YOUR OBJECTIVE: Set down the data again exactly. Pictures are not part of the copy.

^^^^^^^^

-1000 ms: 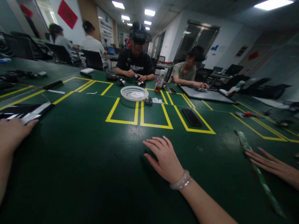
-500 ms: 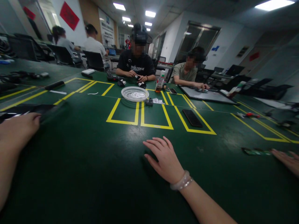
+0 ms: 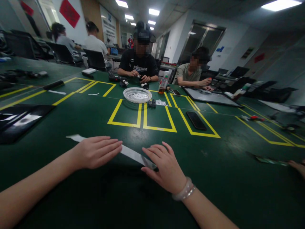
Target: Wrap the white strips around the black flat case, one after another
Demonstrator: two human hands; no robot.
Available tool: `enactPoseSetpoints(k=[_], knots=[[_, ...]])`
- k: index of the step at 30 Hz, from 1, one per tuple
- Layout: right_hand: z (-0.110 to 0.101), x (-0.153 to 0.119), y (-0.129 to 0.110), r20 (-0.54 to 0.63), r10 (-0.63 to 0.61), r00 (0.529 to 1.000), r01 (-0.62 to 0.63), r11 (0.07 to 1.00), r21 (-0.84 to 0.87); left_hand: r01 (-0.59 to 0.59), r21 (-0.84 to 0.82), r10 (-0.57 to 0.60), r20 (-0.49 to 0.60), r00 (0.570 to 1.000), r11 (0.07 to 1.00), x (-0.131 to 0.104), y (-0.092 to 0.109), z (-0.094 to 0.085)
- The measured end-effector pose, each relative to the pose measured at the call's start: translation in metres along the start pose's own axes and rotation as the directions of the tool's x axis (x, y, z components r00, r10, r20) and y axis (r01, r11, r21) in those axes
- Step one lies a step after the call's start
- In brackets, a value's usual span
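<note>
A long pale strip (image 3: 134, 156), shiny and partly see-through, slants across the table in front of me. My left hand (image 3: 96, 152) is closed over its middle, fingers pressed together and thumb hidden. The strip's left end sticks out beyond the knuckles. At the right end, my right hand (image 3: 165, 167) is open and curved, with the thumb apart from the fingers. The strip's tip runs into that gap; whether the fingers touch it I cannot tell. A bracelet (image 3: 184, 190) circles my right wrist.
Glossy black sheets (image 3: 26, 121) lie at the left. Ahead are yellow tape outlines (image 3: 124, 123), a white basket (image 3: 137, 95), a bottle (image 3: 163, 84) and a black phone (image 3: 195, 120). Two people work opposite. At the right edge, another person's hand (image 3: 297, 167) is by a green strip-like board (image 3: 269, 159).
My left hand has come from the far left to the middle, bringing the pale strip. My right hand has shifted only slightly. The neighbour's hand at the right has drawn outward.
</note>
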State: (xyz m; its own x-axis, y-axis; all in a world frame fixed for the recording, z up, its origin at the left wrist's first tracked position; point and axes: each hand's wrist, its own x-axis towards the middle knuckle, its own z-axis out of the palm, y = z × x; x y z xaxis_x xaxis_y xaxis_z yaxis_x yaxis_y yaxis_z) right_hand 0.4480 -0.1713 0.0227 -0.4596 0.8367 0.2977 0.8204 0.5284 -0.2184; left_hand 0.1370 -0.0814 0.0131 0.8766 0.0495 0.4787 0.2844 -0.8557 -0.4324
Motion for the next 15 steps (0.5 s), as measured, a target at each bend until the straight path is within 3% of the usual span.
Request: enactPoseSetpoints(k=[3, 6, 8, 9, 10, 11, 13, 15], knots=[[0.002, 0.001, -0.002, 0.096, 0.020, 0.995, -0.030, 0.994, 0.103, -0.041, -0.003, 0.041, -0.041, 0.998, 0.999, 0.008, 0.012, -0.004], [0.003, 0.002, 0.000, 0.097, 0.080, 0.992, -0.100, 0.970, 0.220, -0.002, 0.027, 0.002, -0.016, 1.000, 1.000, 0.003, 0.002, -0.005], [0.002, 0.002, 0.005, 0.051, 0.169, 0.984, -0.176, 0.922, 0.346, 0.138, 0.048, -0.140, 0.053, 0.989, 0.989, -0.004, -0.017, -0.004], [0.001, 0.003, 0.008, 0.028, 0.226, 0.974, -0.216, 0.873, 0.438, 0.261, 0.065, -0.267, 0.103, 0.958, 0.963, -0.009, -0.029, -0.004], [0.000, 0.003, 0.012, 0.004, 0.293, 0.956, -0.248, 0.800, 0.546, 0.408, 0.097, -0.419, 0.155, 0.895, 0.908, -0.018, -0.041, -0.004], [-0.001, 0.004, 0.015, -0.011, 0.363, 0.932, -0.267, 0.703, 0.659, 0.558, 0.146, -0.576, 0.201, 0.792, 0.817, -0.029, -0.054, -0.005], [-0.003, 0.006, 0.021, 0.017, 0.501, 0.865, -0.296, 0.482, 0.825, 0.788, 0.279, -0.833, 0.265, 0.486, 0.549, -0.062, -0.079, -0.010], [-0.004, 0.008, 0.025, 0.057, 0.623, 0.780, -0.290, 0.278, 0.916, 0.883, 0.383, -0.938, 0.310, 0.153, 0.271, -0.108, -0.101, -0.017]])
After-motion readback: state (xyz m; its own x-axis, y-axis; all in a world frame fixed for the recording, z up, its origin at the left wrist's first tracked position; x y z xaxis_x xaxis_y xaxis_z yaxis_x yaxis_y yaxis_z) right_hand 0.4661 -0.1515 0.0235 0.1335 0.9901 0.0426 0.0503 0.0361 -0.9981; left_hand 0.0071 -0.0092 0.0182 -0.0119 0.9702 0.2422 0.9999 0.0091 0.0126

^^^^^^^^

ANSWER SPACE:
-1000 ms: 
-500 ms: 
+0 ms: 
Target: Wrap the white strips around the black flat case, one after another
Demonstrator: two human hands; no robot.
Available tool: `enactPoseSetpoints(k=[_], knots=[[_, ...]])`
- k: index of the step at 30 Hz, from 1, one per tuple
- Layout: right_hand: z (-0.110 to 0.101), x (-0.153 to 0.119), y (-0.129 to 0.110), r20 (-0.54 to 0.63), r10 (-0.63 to 0.61), r00 (0.529 to 1.000), r01 (-0.62 to 0.63), r11 (0.07 to 1.00), r21 (-0.84 to 0.87); left_hand: r01 (-0.59 to 0.59), r21 (-0.84 to 0.82), r10 (-0.57 to 0.60), r20 (-0.49 to 0.60), r00 (0.570 to 1.000), r11 (0.07 to 1.00), x (-0.131 to 0.104), y (-0.092 to 0.109), z (-0.094 to 0.085)
- The measured end-effector pose, each relative to the pose measured at the call's start: translation in metres along the start pose's own axes and rotation as the directions of the tool's x axis (x, y, z components r00, r10, r20) and y axis (r01, r11, r21) in those axes
- Step one lies a step after the call's start
- In brackets, a value's usual span
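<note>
A long pale strip (image 3: 134, 156), shiny and partly see-through, slants across the table in front of me. My left hand (image 3: 96, 152) is closed over its middle, fingers pressed together and thumb hidden. The strip's left end sticks out beyond the knuckles. At the right end, my right hand (image 3: 165, 167) is open and curved, with the thumb apart from the fingers. The strip's tip runs into that gap; whether the fingers touch it I cannot tell. A bracelet (image 3: 184, 190) circles my right wrist.
Glossy black sheets (image 3: 26, 121) lie at the left. Ahead are yellow tape outlines (image 3: 124, 123), a white basket (image 3: 137, 95), a bottle (image 3: 163, 84) and a black phone (image 3: 195, 120). Two people work opposite. At the right edge, another person's hand (image 3: 297, 167) is by a green strip-like board (image 3: 269, 159).
My left hand has come from the far left to the middle, bringing the pale strip. My right hand has shifted only slightly. The neighbour's hand at the right has drawn outward.
</note>
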State: (xyz m; its own x-axis, y-axis; all in a world frame fixed for the recording, z up, its origin at the left wrist's first tracked position; point and axes: each hand's wrist, its own x-axis towards the middle knuckle, its own z-axis out of the palm, y = z × x; x y z xaxis_x xaxis_y xaxis_z yaxis_x yaxis_y yaxis_z) right_hand 0.4480 -0.1713 0.0227 -0.4596 0.8367 0.2977 0.8204 0.5284 -0.2184; left_hand 0.1370 -0.0814 0.0131 0.8766 0.0495 0.4787 0.2844 -0.8557 -0.4324
Motion for the next 15 steps (0.5 s), as measured, a target at each bend until the straight path is within 3% of the usual span.
Request: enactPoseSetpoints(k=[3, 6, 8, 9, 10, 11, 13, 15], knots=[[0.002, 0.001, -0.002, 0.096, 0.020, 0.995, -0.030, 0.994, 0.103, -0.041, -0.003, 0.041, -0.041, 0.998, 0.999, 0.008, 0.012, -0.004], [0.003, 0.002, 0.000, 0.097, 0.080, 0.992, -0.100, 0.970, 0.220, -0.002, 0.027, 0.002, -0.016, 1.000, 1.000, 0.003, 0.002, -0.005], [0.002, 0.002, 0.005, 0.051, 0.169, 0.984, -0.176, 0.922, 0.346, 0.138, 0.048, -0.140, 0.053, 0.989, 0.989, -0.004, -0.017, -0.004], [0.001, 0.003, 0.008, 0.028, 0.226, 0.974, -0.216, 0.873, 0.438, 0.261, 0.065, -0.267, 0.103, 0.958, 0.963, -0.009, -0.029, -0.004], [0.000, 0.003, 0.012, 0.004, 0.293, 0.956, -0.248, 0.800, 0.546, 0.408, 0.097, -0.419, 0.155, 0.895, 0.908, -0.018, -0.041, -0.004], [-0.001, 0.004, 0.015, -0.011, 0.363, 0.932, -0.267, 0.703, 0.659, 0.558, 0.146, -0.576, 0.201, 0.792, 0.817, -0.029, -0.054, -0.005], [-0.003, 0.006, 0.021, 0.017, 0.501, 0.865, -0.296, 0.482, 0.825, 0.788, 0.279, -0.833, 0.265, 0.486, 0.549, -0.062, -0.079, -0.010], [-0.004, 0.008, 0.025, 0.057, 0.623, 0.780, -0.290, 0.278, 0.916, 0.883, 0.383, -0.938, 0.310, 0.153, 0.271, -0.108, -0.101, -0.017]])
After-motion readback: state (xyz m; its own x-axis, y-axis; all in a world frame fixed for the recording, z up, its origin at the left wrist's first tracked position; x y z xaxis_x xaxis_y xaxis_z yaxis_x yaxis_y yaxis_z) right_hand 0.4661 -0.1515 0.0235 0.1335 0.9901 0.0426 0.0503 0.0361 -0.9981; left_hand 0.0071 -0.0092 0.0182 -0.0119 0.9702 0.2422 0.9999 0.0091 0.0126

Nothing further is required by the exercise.